What is needed >> Entries follow. Give back exactly the lines starting at the one containing "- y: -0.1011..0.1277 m" and ending at the one containing "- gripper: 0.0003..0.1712", and no other lines.

[Records contained in a dataset]
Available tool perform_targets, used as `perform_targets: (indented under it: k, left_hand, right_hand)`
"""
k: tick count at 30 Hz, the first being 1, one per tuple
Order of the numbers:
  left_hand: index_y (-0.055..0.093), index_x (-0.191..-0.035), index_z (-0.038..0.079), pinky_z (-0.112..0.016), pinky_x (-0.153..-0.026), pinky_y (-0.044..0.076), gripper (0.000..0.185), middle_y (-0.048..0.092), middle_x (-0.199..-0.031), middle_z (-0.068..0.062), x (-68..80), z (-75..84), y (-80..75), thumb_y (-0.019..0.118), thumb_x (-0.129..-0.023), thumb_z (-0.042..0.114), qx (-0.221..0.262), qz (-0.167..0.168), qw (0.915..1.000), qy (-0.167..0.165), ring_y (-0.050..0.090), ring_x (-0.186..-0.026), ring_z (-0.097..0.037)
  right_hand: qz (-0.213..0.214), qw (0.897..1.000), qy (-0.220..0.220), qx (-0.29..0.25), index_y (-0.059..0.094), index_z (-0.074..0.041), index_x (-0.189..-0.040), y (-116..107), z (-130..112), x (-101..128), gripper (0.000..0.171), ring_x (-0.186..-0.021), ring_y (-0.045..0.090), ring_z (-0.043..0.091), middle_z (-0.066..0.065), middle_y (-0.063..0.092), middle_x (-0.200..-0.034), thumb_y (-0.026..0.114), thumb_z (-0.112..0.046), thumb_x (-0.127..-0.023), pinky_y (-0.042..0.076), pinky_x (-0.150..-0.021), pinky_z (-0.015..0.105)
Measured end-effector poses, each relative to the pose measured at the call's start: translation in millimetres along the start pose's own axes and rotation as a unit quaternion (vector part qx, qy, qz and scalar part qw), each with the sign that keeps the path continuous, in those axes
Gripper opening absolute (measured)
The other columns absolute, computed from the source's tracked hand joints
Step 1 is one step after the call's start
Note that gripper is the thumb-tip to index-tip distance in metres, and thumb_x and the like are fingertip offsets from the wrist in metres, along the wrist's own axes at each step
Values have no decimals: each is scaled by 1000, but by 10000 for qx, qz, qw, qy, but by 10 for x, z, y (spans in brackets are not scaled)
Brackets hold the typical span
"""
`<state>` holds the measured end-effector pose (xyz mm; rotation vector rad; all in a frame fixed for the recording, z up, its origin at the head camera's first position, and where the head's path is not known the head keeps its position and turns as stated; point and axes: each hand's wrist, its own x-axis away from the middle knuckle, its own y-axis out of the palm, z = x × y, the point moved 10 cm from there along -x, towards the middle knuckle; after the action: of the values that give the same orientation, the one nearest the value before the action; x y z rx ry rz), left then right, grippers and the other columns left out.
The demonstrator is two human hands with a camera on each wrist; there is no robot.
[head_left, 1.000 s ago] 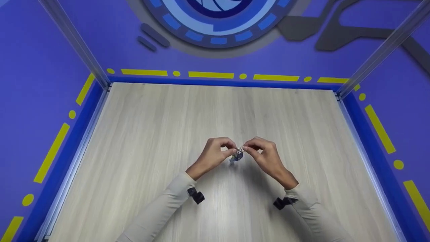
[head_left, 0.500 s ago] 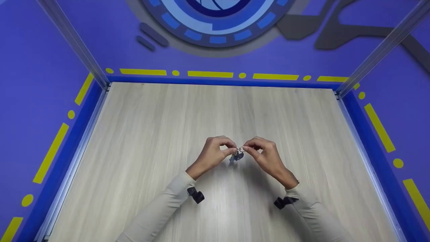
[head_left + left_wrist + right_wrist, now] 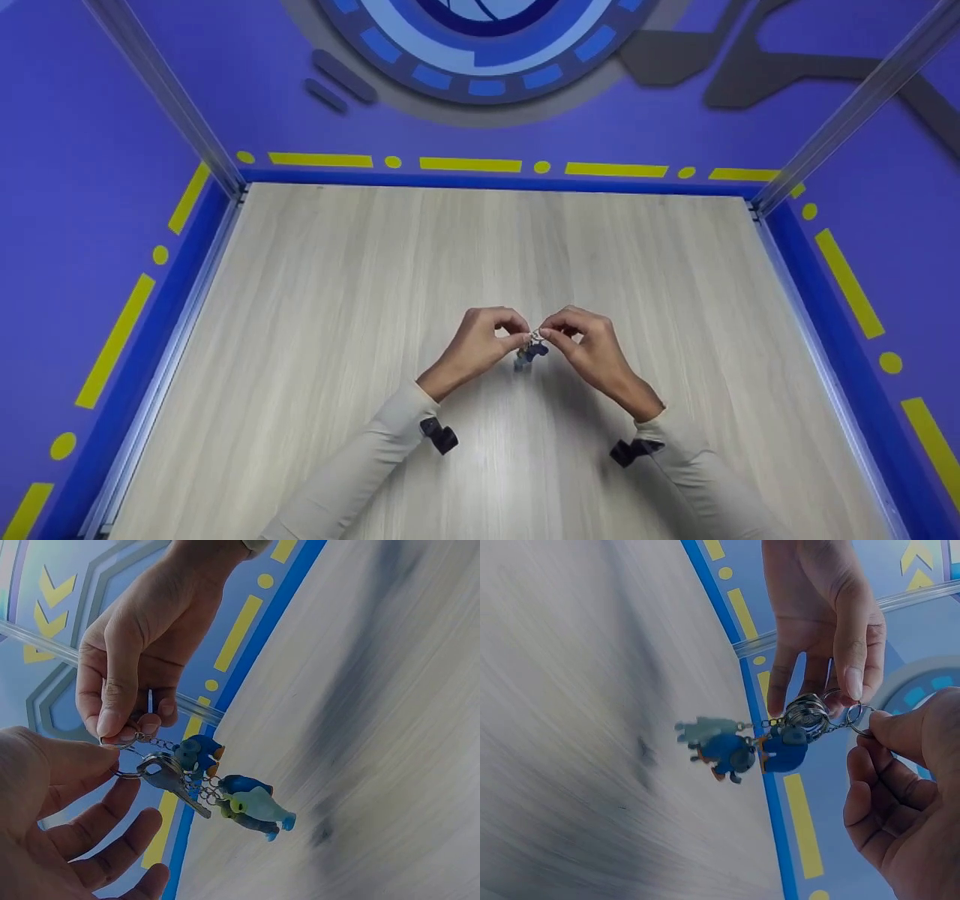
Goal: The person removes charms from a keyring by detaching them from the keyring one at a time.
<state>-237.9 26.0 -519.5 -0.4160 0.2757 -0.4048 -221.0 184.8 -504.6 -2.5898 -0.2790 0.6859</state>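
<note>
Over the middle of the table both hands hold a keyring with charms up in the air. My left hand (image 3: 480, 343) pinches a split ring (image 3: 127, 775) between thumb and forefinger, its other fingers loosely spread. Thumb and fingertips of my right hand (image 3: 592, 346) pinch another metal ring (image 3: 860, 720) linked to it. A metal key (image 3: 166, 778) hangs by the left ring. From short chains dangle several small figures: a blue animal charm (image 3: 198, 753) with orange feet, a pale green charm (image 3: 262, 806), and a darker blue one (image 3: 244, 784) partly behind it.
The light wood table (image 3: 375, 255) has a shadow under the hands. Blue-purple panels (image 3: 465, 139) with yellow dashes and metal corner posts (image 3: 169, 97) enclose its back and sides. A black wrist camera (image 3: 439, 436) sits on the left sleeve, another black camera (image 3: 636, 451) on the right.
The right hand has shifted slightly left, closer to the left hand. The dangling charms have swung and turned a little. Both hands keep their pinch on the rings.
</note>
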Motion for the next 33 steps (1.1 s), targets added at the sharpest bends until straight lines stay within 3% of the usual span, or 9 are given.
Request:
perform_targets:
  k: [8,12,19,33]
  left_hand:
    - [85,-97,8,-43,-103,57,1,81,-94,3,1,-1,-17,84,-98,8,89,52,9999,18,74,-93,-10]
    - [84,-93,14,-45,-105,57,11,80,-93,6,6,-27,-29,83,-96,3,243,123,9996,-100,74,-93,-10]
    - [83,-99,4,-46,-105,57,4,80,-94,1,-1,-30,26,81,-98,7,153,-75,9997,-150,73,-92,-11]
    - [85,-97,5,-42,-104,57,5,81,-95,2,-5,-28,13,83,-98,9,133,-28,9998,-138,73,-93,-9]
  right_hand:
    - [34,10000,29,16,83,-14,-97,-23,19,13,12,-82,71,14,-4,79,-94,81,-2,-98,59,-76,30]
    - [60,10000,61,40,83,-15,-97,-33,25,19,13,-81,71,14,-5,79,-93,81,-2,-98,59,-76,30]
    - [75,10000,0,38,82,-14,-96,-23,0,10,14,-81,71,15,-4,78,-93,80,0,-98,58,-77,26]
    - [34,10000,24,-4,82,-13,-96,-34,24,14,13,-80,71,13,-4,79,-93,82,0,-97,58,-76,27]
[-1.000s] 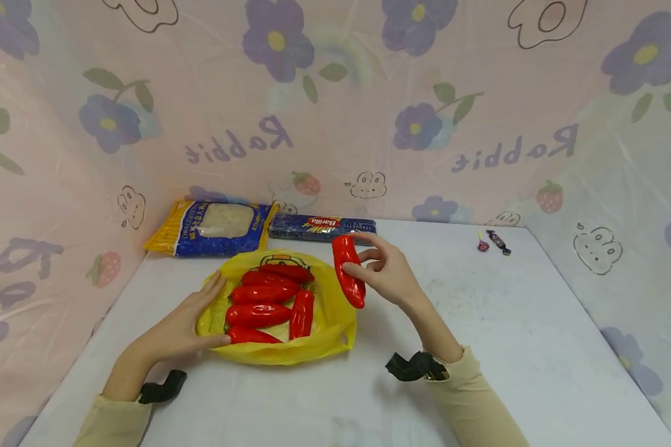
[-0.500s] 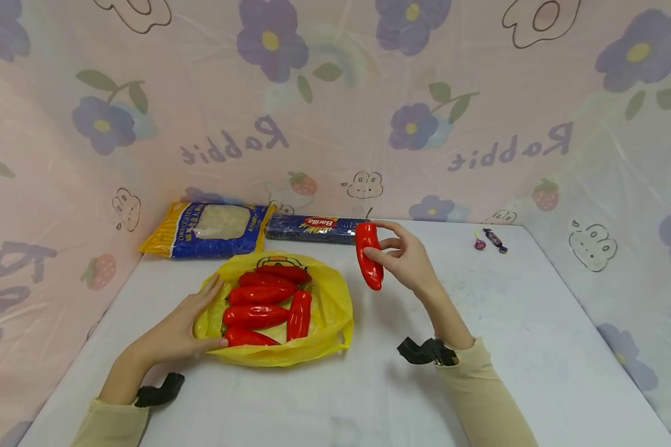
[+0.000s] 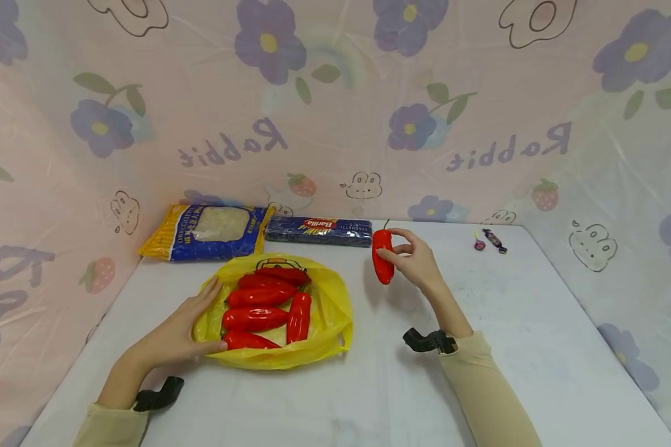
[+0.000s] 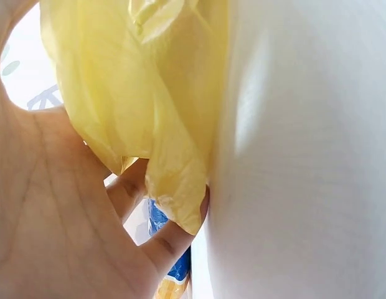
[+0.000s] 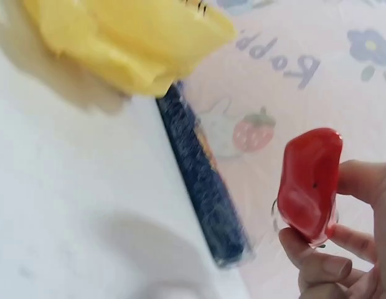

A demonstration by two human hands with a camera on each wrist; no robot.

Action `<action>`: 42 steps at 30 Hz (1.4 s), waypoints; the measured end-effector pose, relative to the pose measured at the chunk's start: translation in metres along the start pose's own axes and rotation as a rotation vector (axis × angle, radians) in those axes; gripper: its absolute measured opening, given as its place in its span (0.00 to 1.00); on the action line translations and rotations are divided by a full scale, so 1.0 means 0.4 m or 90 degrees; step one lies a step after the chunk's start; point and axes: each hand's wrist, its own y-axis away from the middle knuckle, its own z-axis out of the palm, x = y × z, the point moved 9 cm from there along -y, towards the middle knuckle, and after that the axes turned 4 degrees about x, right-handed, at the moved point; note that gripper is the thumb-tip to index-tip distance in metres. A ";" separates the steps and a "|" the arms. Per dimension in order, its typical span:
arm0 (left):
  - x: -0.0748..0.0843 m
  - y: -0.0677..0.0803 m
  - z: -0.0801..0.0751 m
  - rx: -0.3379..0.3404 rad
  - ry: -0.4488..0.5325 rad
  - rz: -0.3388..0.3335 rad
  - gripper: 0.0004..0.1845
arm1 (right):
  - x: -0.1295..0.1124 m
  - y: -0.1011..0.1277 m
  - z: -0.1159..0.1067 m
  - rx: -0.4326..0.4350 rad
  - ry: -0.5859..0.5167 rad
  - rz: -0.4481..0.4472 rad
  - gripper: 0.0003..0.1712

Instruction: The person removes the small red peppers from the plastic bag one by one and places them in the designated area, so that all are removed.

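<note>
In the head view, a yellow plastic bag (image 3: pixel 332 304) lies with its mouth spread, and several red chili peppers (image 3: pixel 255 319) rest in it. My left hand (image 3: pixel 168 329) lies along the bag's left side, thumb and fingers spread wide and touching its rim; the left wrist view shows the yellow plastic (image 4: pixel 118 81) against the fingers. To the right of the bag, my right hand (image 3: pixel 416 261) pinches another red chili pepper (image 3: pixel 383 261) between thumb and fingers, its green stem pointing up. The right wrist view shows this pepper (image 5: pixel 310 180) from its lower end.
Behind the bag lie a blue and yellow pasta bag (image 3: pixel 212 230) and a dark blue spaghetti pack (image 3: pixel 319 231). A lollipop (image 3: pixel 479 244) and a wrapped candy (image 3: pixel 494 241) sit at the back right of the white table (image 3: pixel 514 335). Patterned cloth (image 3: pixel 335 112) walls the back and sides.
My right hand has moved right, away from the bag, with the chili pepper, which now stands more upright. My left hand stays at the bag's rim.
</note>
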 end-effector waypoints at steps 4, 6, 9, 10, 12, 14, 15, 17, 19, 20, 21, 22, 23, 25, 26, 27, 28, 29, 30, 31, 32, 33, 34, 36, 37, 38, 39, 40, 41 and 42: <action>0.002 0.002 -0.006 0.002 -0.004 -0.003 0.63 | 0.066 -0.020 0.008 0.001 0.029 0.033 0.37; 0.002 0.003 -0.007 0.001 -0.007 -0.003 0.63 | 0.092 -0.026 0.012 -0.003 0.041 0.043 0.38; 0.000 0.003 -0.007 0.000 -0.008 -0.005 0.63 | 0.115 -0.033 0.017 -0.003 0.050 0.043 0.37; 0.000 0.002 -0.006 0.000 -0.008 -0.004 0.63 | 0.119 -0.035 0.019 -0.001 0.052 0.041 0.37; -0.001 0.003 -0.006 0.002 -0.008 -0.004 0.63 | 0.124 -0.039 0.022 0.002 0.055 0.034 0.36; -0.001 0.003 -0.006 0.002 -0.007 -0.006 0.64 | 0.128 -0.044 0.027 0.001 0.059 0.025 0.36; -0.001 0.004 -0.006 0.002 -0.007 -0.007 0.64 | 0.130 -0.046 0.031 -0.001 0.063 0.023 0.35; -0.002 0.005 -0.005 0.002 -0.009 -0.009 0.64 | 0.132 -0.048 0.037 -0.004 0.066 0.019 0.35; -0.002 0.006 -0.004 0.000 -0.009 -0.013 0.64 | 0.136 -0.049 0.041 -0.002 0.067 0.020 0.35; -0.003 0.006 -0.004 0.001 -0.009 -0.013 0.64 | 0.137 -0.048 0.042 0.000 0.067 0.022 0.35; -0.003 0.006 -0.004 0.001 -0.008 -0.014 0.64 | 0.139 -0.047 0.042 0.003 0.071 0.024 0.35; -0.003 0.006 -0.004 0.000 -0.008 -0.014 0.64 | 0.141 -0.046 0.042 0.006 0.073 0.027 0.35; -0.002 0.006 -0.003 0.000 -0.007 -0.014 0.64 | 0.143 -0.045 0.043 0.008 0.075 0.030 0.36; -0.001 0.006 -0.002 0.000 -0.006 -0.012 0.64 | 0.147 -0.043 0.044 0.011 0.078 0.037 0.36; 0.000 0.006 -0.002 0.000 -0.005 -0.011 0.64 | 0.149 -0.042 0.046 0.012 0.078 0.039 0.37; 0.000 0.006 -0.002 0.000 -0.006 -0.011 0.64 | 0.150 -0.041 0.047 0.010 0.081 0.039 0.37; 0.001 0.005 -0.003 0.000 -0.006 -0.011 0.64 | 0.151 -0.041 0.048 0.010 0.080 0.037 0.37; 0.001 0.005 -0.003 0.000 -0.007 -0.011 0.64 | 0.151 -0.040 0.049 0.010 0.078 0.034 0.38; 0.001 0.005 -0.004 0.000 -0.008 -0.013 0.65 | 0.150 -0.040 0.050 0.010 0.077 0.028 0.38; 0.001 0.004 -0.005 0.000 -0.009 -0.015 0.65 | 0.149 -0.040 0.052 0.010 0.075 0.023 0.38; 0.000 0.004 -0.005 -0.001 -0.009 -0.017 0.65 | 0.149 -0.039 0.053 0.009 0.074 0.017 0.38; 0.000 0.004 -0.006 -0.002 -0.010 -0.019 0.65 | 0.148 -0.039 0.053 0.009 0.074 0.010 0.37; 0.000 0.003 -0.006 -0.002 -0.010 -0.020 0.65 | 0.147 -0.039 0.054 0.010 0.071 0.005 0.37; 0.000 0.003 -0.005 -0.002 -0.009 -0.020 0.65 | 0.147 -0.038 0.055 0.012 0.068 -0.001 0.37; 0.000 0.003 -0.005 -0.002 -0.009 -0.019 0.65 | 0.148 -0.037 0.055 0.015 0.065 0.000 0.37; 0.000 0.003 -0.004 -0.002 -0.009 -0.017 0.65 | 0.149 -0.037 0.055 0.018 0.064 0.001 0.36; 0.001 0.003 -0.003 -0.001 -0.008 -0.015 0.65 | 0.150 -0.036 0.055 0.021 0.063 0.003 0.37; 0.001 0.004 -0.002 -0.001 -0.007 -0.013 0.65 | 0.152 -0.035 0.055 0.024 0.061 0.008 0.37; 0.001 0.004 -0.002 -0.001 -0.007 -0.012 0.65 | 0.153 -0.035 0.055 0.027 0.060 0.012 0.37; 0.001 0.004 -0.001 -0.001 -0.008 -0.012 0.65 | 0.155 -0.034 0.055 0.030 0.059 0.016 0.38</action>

Solution >>
  - y: -0.1011..0.1277 m
  - z: -0.1159..0.1067 m
  - rx: -0.4326..0.4350 rad
  - ry: -0.5859..0.5167 rad
  - rz: -0.4481..0.4472 rad
  - gripper: 0.0003..0.1712

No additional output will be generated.